日比谷同友会 書道愛好会

日比谷同友会 サークル活動

第115回例会(平成26年4月3日)

2014年04月20日 | 例会報告

◇ 先生の講話

1. 王羲之の書

 書を学ぶもののレベルが上がってきて「習字」から「書道」の域に達した時、参考にすべき書家の書風は何種類かあるが中でも王羲之の書風が最も好まれる。王羲之は楷書、行書、草書すべての書体を能くし、「書聖」と呼ばれている。楷書では「楽毅論」、「黄庭経」など。行書の「蘭亭序」は王羲之の書跡の中でも最も高名。草書では「十七帖」。草書の書き方の手本になった。

2. 教育書道と実用字

〇 上述のごとく色々な書家の様々な書風があるが、明治以降実用字として使うための字体が出来上がってきた。特に学校で教育書道としてこの字体が取り入れられてきた。

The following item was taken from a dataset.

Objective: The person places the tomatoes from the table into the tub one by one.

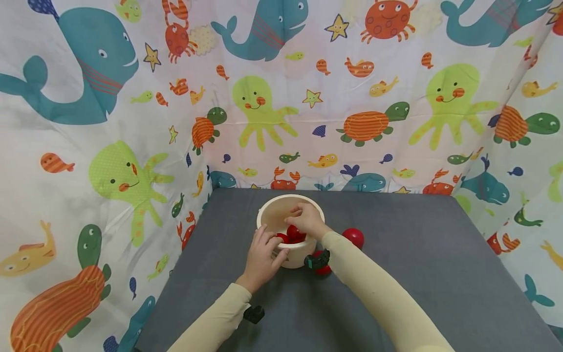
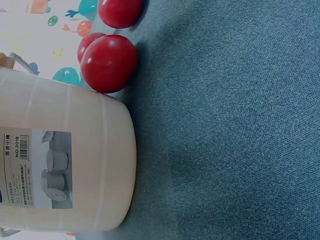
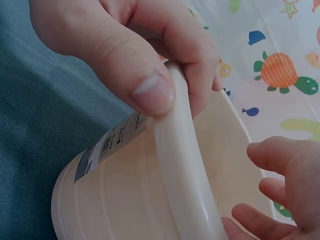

〇 戦前の書道教育では、手本の上に半紙を置き、一点、一画の輪郭を書かせ、その輪郭の中を筆で埋める、という方法がとられていた。なぜならば、単に輪郭の中を筆で埋めるだけでは書にならないからだ。たとえば「横画」の場合、左45度からしっかり入筆した後、筆のお尻を持ち上げ、穂先が横画の中心を走るように運筆し、収筆部では右肩から穂先と腹を下におろした上で収筆部内側の左上に収める、という運筆になる。こうすることにより、起筆部、収筆部ともにくぼみができ、「のっぺらぼうな単なる横棒」にはならない。起筆部、収筆部のくぼみを表現するには筆をどのように運ばないといけないか、が理解できるようになる(こうした学習方法を「双鉤」法という)。しかし戦後の学校の書道教育では、こうした指導、学習方法がとられていない。

〇 一方戦後の書道教育は、科目名が「書写」となり、「毛筆」とともに「硬筆」(ボールペン、サインペンなど)による実用的な書(硬筆による字自体の書き方、および手紙やお礼状、詩や俳句の美しい書き方など)の教育も重視されている。その例として先生手持ちの「中学書写」の教科書が紹介された。

3. 条幅を例にした教育書道・検定・展覧会作品での書表現の違い

 先生自らそれぞれの書を条幅に書かれた作品を示し、表現の違いを以下のとおり説明された。

教育書道の書検定用の書展覧会用の書
行書。王羲之の臨書形。一字一字独立し、字間も一定でカスレ字もない。 行書。半切書道の基本形。墨付き、カスレの筆運びに「流れ」がある。中央部分にポイントを。創作。個性を前面に出し、訴えたいこと(主旨、自分流)を表現する。また、行書、草書が混じってもよい。

◇ 実技指導

 5月の規定課題「帝京赤縣之」及び各自の課題作品について、長時間にわたり、朱書きによる懇切丁寧な添削指導が行われた。